Para que servem os patinetes elétricos? Resposta: para aumentar o caos no já caótico trânsito em Joinville.
A pretexto de melhorar a micromobilidade, estes equipamentos atrapalham. As aulas nas escolas e faculdades voltaram. E, com elas, muitos adolescentes, menores de idade, circulam com patinetes sem nenhum cuidado. E não só eles. Até mesmo adultos levam outra pessoa na “garupa”, o que é proibido.
Fiscalização, claro, não há.
Gente com patinetes no contrafluxo dos veículos; andando de patinete nas calçadas são apenas dois exemplos de irresponsabilidade.
A convivência dos 2500 patinetes, espalhados por toda a cidade, com motocicletas, bicicletas, carros e ônibus provoca problemas variados.
Foto: Divulgação.
Joinville é uma cidade plana, que nunca teve planejamento urbano. Apenas foi “organizada” para os carros.
A “cidade para as pessoas” é só o nome de um livro escrito por um urbanista europeu. Aqui esta frase não faz o menor sentido.
A lógica de um ambiente civilizado é priorizar: 1. O pedestre; 2. Os ciclistas; 3. O transporte público; 4. Os demais meios de transporte.
Em Joinville, há 497 mil veículos e 665 mil habitantes, segundo os dados oficiais mais recentes.
Essa realidade traz congestionamentos em dezenas de ruas. Com os patinetes, serão inúmeros os acidentes.
Na prática, os pedestres, em especial idosos e pessoas com deficiência, estão sendo punidos por serem pedestres ou pessoas com deficiência, porque há centenas de pessoas com patinetes ocupando espaços indevidos.
Em Joinville, a “cidade para as pessoas” é só uma ficção. E a promessa de sustentabilidade no trânsito é apenas uma ilusão.
A confusão no trânsito ajuda a três categorias: os donos do negócio de patinetes; os médicos ortopedistas (porque haverá muitos acidentes) e os advogados, que serão acionados para defender envolvidos nestes acidentes.
Onde estão as startups
Santa Catarina é o estado com o segundo maior número de startups do país: são 2239, de um total nacional de 22.869 empresas deste tipo no país.
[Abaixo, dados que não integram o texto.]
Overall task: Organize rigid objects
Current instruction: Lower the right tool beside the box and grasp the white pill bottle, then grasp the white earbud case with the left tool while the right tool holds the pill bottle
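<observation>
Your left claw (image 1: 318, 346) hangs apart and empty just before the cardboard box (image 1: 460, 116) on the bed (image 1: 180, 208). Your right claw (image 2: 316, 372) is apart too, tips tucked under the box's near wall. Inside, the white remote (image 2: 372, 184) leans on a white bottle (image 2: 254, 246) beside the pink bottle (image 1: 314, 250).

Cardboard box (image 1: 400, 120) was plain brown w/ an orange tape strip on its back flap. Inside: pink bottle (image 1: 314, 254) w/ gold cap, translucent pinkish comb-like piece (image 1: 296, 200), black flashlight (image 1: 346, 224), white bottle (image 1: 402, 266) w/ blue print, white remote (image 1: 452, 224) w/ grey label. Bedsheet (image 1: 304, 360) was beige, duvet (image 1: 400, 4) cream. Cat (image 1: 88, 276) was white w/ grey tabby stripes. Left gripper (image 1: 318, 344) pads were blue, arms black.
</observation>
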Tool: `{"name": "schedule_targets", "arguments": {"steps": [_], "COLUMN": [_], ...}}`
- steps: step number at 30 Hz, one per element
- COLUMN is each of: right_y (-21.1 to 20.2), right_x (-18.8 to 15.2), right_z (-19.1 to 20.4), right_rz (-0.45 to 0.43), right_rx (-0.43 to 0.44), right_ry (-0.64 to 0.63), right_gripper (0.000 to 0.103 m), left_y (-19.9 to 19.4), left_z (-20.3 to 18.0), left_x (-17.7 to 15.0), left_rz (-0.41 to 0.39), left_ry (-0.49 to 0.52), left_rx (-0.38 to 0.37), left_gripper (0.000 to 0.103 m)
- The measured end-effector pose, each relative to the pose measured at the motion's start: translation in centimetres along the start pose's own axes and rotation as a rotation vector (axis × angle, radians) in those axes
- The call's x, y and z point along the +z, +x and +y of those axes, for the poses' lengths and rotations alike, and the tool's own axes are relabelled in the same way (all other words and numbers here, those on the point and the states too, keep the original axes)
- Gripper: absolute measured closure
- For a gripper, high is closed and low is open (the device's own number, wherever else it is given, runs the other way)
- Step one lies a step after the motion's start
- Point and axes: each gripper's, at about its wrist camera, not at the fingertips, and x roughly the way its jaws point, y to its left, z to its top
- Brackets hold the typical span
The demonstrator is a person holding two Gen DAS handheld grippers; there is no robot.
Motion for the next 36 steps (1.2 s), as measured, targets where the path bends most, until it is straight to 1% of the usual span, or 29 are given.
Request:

Florianópolis aparece na segunda colocação entre as cidades brasileiras com mais startups. Só perde para São Paulo.
Na região Sul do Brasil concentram-se 20 por cento do total do país. O Sudeste lidera, com 36 por cento; e o Nordeste avança, agora com 26 por cento.
Os dados são do Sebrae Startups Report Brasil 2025.
Logística em alta
Com demanda crescente, empreendedores estão construindo mais galpões para locação de negócios e depósito de mercadorias.
No último trimestre, foram entregues 75 mil metros quadrados de galpões de alto padrão em Santa Catarina.
O total só não é maior do que o verificado no Estado de São Paulo, mas já supera o de Minas Gerais.
A expansão do e-commerce explica a situação. Para 2026, a projeção é aumento de dez por cento no estoque.
No Sul do Estado de Santa Catarina, a Mercado Livre vai inaugurar novo centro de distribuição em Criciúma. E isso é só um exemplo.
Mercado de luxo
O Garten Shopping sedia, nestes dias 25 e 26, evento que vai debater tendências do mercado de produtos de luxo.
Frase
“Não é normal um preso decidir o futuro do país por meio de voto”.
Guilherme Derrite, deputado federal PP-SP, referindo-se aprovação do projeto de lei anti facção na Câmara de Deputados.